Copy out the data from the line containing "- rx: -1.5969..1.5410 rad" to its last line, exactly. No pictures.
BEGIN
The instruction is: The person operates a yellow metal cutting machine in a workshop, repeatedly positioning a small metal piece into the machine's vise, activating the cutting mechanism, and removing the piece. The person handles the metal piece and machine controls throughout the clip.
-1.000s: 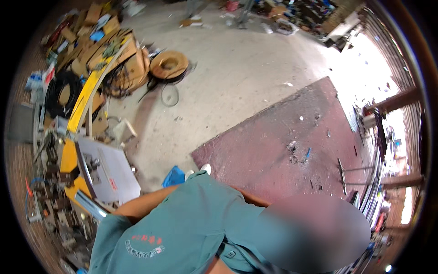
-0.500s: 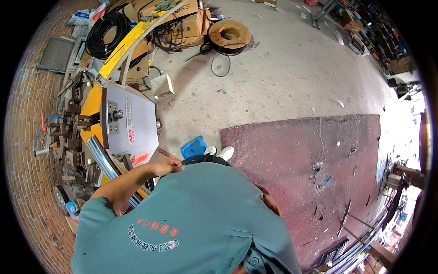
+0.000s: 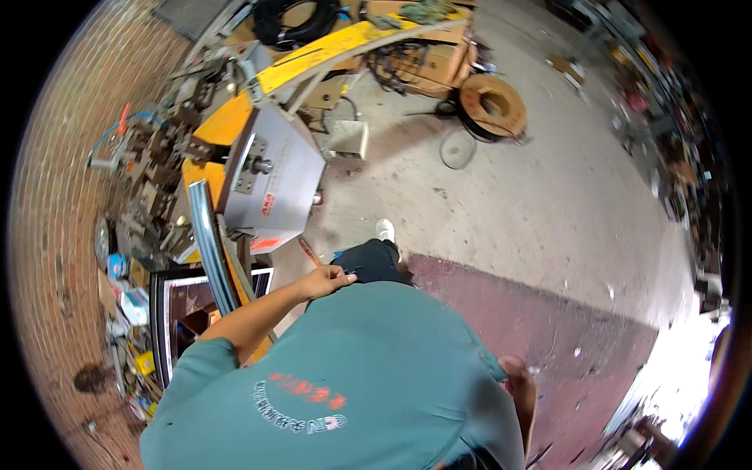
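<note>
My left hand is at my waist by the front of my green shirt, its fingers curled together. What they pinch, if anything, is too small to make out. My right hand hangs at my right side, partly behind the shirt, and its fingers are hidden and blurred. To the left of my left forearm, a bundle of long silvery metal profiles lies along a yellow-edged machine with a grey housing. One white shoe shows on the floor ahead of me.
A yellow curved arm reaches out from the machine. Beyond it are a cable spool, a coil of black cable and cardboard boxes. A dark-framed panel stands at the left, near the brick wall. A dark red mat covers the floor at right.
My view has turned and moved forward: machine, spool and mat have shifted in the picture. A foot is stepping ahead. The framed panel at left has come into view. My left hand stays at my waist.
</note>
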The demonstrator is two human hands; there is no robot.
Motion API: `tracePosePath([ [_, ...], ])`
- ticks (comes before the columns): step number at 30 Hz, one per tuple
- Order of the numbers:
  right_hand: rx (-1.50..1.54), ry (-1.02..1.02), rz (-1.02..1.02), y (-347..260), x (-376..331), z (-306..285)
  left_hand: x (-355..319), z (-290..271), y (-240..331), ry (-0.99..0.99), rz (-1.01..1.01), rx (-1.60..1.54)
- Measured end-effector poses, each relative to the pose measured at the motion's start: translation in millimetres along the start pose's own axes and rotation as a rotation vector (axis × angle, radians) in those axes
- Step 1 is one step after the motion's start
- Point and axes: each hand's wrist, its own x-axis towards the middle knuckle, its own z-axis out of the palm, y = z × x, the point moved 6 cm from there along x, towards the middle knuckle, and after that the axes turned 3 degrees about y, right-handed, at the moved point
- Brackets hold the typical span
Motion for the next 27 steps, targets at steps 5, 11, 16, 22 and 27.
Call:
tracePosePath([
  [5,0.036,0.066,-0.004,-112,42,71,19,-46,8,0.018,0.010,-0.319],
  [11,-0.244,0.045,0.030,-178,132,114,26,-102,-53,0.234,-0.096,-0.519],
  [16,-0.417,0.005,0.059,-243,173,138,15,-44,-104,0.103,-0.207,-0.815],
  [22,-0.602,-0.026,0.108,-330,215,145,-44,14,-32,-0.095,-0.308,-0.880],
  [27,-0.768,-0.119,0.163,-405,263,162,-33,67,-26,-0.034,-0.292,-1.058],
])
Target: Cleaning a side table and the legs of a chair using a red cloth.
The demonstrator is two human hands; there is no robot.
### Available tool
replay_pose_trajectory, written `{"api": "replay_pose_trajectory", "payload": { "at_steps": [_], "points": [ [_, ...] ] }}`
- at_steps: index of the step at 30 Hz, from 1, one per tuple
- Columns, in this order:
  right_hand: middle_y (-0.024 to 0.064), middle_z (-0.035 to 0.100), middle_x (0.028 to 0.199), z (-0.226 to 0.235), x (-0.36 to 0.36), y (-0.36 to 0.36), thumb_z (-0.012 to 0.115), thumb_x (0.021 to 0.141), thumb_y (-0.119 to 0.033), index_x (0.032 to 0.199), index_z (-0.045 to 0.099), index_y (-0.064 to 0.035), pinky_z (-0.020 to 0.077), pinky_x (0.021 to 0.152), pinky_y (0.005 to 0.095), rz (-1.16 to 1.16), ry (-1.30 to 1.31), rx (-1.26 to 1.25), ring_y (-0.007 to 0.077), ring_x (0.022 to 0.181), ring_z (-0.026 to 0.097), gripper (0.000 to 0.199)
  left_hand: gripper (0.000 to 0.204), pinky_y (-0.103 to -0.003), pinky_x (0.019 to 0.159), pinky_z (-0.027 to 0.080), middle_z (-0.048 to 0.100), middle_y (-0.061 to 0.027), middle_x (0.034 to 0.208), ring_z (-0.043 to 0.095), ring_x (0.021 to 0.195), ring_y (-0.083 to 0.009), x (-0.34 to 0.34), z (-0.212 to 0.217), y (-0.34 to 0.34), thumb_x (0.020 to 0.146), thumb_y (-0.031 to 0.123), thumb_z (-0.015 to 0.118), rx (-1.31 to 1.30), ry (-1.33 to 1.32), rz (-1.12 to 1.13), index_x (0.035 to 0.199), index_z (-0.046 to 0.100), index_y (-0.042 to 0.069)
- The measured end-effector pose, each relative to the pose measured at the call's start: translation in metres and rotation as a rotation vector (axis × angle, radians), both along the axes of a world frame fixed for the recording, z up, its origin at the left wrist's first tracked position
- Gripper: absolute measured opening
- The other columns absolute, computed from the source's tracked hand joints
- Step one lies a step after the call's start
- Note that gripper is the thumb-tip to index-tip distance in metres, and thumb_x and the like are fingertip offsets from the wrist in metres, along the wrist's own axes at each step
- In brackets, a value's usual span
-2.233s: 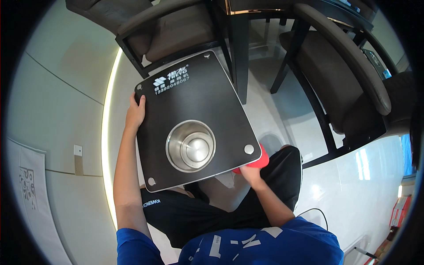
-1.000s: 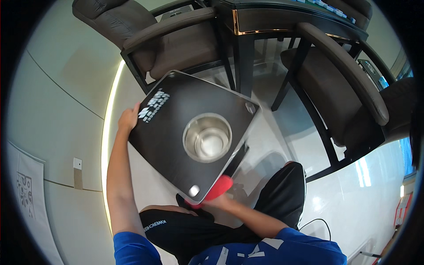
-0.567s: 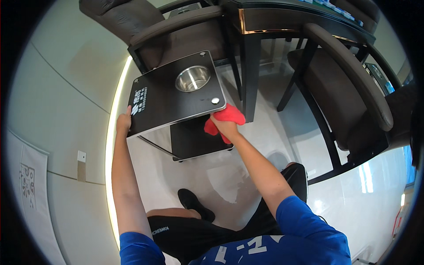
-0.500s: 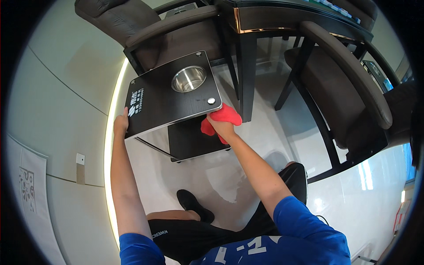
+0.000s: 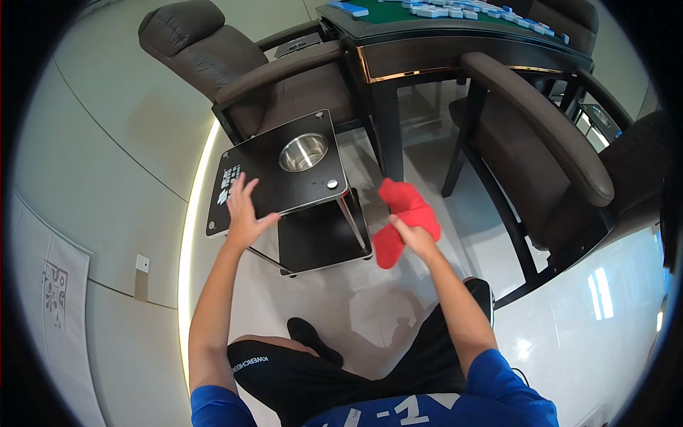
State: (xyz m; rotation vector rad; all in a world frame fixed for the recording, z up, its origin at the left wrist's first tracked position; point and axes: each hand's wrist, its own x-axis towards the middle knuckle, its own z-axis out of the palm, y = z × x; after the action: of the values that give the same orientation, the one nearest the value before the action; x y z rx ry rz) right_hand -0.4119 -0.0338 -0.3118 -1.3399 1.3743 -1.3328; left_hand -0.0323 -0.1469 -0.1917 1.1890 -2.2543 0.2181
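Note:
A small black side table (image 5: pixel 268 166) on casters stands in front of me, with a lower shelf (image 5: pixel 320 238) beneath its top. A round stainless steel cup holder (image 5: pixel 304 152) is sunk into the top near the far right. My left hand (image 5: pixel 246 217) hovers over the near left edge of the tabletop, fingers spread, holding nothing. To the right of the table, my right hand (image 5: pixel 418 238) is closed around a bunched red cloth (image 5: pixel 407 208), clear of the table. The cloth hangs out on both sides of the fist.
A brown padded armchair (image 5: pixel 299 92) stands right behind the side table, and another armchair (image 5: pixel 526 164) is at the right. Beyond is a dark game table (image 5: pixel 427 64) with mahjong tiles (image 5: pixel 455 10). A pale wall with a light strip (image 5: pixel 186 249) runs along the left.
Both hands have let go of the side table's edges. My left hand has moved right and opened above the top; the right has drawn away to the right with the red cloth.

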Motion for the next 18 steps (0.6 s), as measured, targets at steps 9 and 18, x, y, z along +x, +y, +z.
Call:
{"api": "replay_pose_trajectory", "payload": {
  "at_steps": [9,18],
  "points": [
    [0.0186,0.062,0.126,0.113,-0.087,0.051,0.049,0.095,-0.037,0.123,0.057,0.0008,0.0425,0.104,0.0468,0.116,-1.234,-0.022,0.0328,0.120,0.056,0.048,0.084,-0.062,0.112,0.030,0.035,0.0009,0.156,0.033,0.143,-0.0248,-0.016,-0.009,-0.008,0.074,0.002,0.066,0.171,-0.293,0.235,0.148,0.035,0.028],
    [0.0173,0.061,0.129,0.088,-0.080,0.061,0.046,0.097,-0.036,0.126,0.057,0.0001,0.0414,0.107,0.0432,0.155,-1.079,0.151,0.0316,0.121,0.057,0.047,0.075,-0.054,0.108,0.039,0.046,-0.0008,0.149,0.043,0.137,-0.0246,-0.008,-0.010,-0.007,0.080,-0.006,0.055,-0.030,-0.299,0.211,0.147,0.041,0.026]
  ]
}}
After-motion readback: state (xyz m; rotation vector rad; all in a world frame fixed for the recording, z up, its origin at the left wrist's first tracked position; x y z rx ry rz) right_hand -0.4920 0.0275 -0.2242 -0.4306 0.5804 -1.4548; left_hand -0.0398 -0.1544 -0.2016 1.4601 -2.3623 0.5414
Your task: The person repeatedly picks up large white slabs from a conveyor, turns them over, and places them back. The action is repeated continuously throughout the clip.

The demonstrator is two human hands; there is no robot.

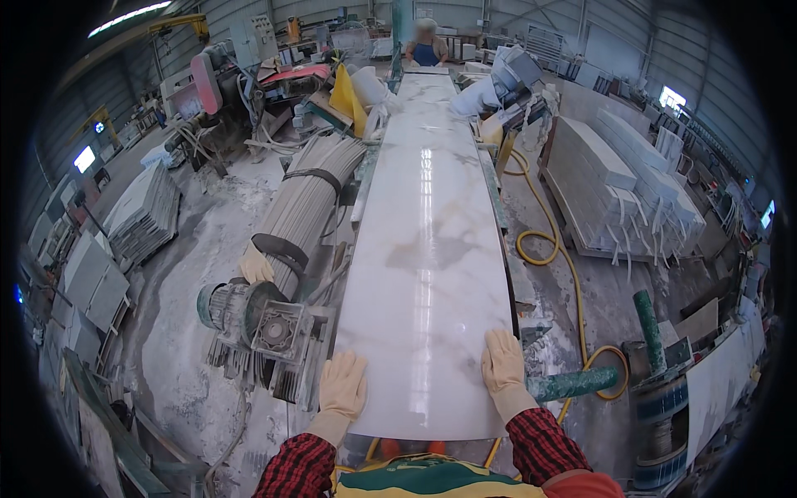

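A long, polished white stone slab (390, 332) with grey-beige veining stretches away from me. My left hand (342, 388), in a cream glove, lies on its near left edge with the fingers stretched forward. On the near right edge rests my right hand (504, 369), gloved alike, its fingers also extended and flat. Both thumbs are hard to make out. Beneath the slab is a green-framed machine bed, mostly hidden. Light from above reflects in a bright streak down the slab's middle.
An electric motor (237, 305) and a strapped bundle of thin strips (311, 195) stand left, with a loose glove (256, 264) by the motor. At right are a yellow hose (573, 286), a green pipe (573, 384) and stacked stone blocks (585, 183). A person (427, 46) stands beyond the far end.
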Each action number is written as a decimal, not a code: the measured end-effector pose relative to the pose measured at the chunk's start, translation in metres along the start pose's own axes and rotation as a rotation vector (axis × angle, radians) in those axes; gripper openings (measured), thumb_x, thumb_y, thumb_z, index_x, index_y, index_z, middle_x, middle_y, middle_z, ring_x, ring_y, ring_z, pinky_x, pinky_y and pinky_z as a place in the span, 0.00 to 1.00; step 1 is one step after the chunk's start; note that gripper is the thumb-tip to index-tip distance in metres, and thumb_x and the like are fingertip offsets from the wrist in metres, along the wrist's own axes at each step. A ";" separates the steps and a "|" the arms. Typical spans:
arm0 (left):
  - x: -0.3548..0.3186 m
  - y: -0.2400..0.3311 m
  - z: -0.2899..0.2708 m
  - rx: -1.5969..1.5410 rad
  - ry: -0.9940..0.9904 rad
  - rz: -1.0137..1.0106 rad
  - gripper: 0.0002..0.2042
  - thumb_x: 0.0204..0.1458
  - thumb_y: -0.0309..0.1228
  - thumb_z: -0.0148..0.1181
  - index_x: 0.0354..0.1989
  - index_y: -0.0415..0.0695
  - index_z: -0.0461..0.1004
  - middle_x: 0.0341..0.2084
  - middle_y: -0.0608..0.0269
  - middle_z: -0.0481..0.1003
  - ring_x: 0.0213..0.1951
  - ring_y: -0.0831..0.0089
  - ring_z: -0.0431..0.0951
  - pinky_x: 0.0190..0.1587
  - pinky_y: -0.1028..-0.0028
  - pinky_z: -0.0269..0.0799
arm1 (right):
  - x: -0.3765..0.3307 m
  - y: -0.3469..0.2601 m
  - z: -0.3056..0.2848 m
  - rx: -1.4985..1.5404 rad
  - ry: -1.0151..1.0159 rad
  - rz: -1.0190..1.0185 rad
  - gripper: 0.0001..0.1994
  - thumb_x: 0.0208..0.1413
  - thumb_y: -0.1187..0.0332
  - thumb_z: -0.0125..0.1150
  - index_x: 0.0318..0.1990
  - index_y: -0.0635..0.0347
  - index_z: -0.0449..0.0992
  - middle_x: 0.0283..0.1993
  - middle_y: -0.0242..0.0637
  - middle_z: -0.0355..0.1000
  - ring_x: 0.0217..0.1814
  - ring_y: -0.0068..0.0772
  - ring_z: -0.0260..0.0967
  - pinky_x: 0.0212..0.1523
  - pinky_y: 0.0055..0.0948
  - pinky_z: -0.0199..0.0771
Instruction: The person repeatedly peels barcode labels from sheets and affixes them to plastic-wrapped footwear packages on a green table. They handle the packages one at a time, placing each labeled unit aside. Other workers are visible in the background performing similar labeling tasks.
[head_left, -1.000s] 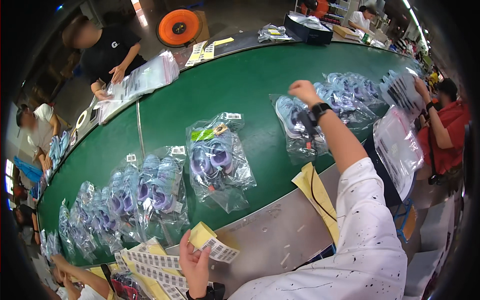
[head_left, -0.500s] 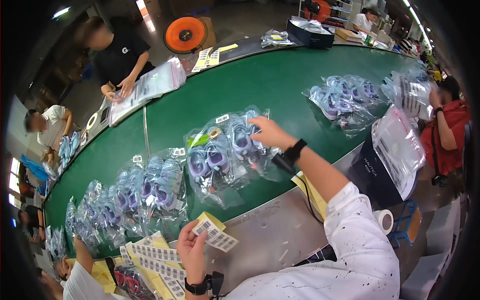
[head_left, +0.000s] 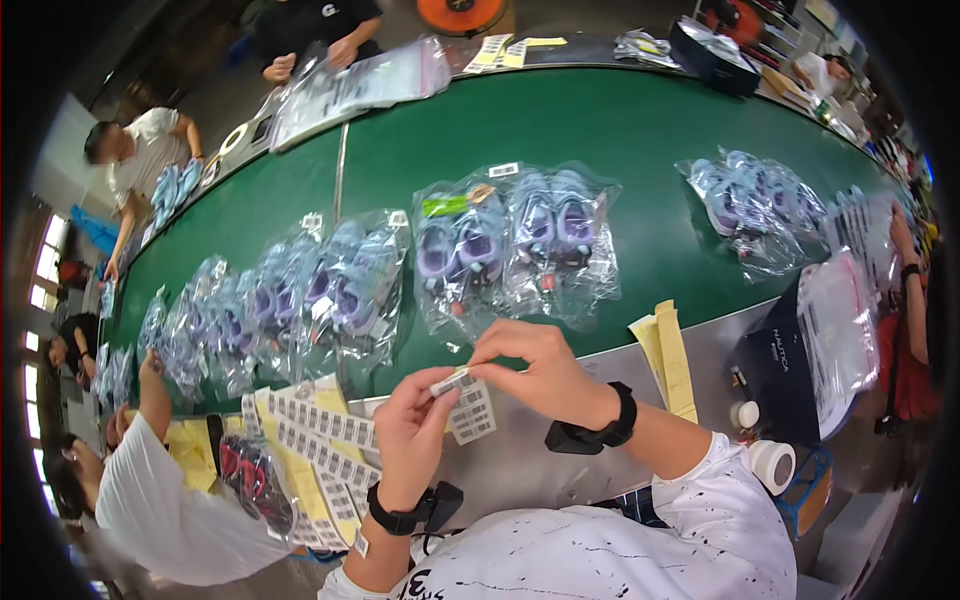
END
◆ Solution for this problem ◆
  - rx: -1.5969..1.5410 rad
  - ry: -0.9940..0.9904 rad
  - rz: -1.0137..1.0106 rad
  - gripper: 0.0002..0.2042
  - thumb_x: 0.0204..0.1458
  - thumb_y: -0.0309..0.1228
  - thumb_z: -0.0148..0.1181
  - index_x: 0.0354..0.1989
  - index_y: -0.0415..0.0695
  - index_z: -0.0461..0.1004
  - middle_x: 0.0341..0.2084
  - middle_y: -0.0608..0.0269
  - middle_z: -0.0481..0.1003
  - ring_x: 0.0213..0.1951
  - ring_y: -0.0831..0.0089
  - ring_z: -0.0431..0.0951
  - pinky_x: 0.0190..0.1587
  - pinky_y: -0.1028..-0.0028
  - pinky_z: -0.0269..0.0799
arm1 (right):
  - x: -0.3765..0.3307 m
  - y: -0.3469..0.2601 m
  - z: -0.3056..0.2848 m
  - rx: -1.4985..1.5404 rad
  - ry: -1.0151..1.0159 rad
  - rz: -1.0190..1.0185 rad
  - gripper: 0.0001..0.1994
  - thumb_x: 0.0208..0.1413
  - thumb_y: -0.1187..0.0332
  - thumb_z: -0.0125..0.1150
  - index_x: 0.0318..0.1990
  - index_y: -0.0635..0.0347
  - index_z: -0.0449..0.0992
  - middle_x: 0.0283..0.1993
  - middle_y: -0.0242..0.0637
  - middle_z: -0.0355..0.1000
  - ring_x: 0.0217..0.1814
  - ring_y: -0.0068..0.0772
  - ring_z: -0.0260..0.0967
  - pinky_x: 0.0212..0.1523
  - pinky_y: 0.0055..0.0948
  - pinky_z: -0.0199..0.0771
Instruction: The person repeatedly peels barcode labels from sheets and affixes them to plastic-wrapped footwear packages on a green table. They handle the packages one at a time, placing each labeled unit aside. Other workers are visible in the background performing similar labeling tasks.
[head_left, -1.000s] 
[head_left, -0.500s] 
[head_left, +0.000s] 

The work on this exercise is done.